=== PROBLEM ===
Only the lines from the one containing "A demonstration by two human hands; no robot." through the last line of the listing are to be given again, exactly as they appear.

=== DATASET EXCERPT ===
BEGIN

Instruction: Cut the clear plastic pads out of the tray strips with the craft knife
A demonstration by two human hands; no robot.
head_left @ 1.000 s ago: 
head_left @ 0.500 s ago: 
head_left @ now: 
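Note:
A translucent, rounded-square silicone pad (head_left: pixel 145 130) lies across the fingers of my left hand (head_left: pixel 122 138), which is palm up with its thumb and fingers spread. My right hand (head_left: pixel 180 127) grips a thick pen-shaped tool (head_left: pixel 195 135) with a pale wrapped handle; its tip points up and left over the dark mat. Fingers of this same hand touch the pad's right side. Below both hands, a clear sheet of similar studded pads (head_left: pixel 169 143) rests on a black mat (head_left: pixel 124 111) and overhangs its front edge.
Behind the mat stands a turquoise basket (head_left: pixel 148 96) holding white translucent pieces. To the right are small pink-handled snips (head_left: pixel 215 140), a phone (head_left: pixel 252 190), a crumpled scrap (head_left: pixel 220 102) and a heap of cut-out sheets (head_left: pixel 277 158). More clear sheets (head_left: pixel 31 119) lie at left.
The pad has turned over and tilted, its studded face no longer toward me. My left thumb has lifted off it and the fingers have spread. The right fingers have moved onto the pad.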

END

=== TASK RESPONSE ===
A demonstration by two human hands; no robot.
head_left @ 1.000 s ago: 
head_left @ 0.500 s ago: 
head_left @ now: 
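Note:
A translucent, rounded-square silicone pad (head_left: pixel 145 130) lies across the fingers of my left hand (head_left: pixel 122 138), which is palm up with its thumb and fingers spread. My right hand (head_left: pixel 180 127) grips a thick pen-shaped tool (head_left: pixel 195 135) with a pale wrapped handle; its tip points up and left over the dark mat. Fingers of this same hand touch the pad's right side. Below both hands, a clear sheet of similar studded pads (head_left: pixel 169 143) rests on a black mat (head_left: pixel 124 111) and overhangs its front edge.
Behind the mat stands a turquoise basket (head_left: pixel 148 96) holding white translucent pieces. To the right are small pink-handled snips (head_left: pixel 215 140), a phone (head_left: pixel 252 190), a crumpled scrap (head_left: pixel 220 102) and a heap of cut-out sheets (head_left: pixel 277 158). More clear sheets (head_left: pixel 31 119) lie at left.
The pad has turned over and tilted, its studded face no longer toward me. My left thumb has lifted off it and the fingers have spread. The right fingers have moved onto the pad.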

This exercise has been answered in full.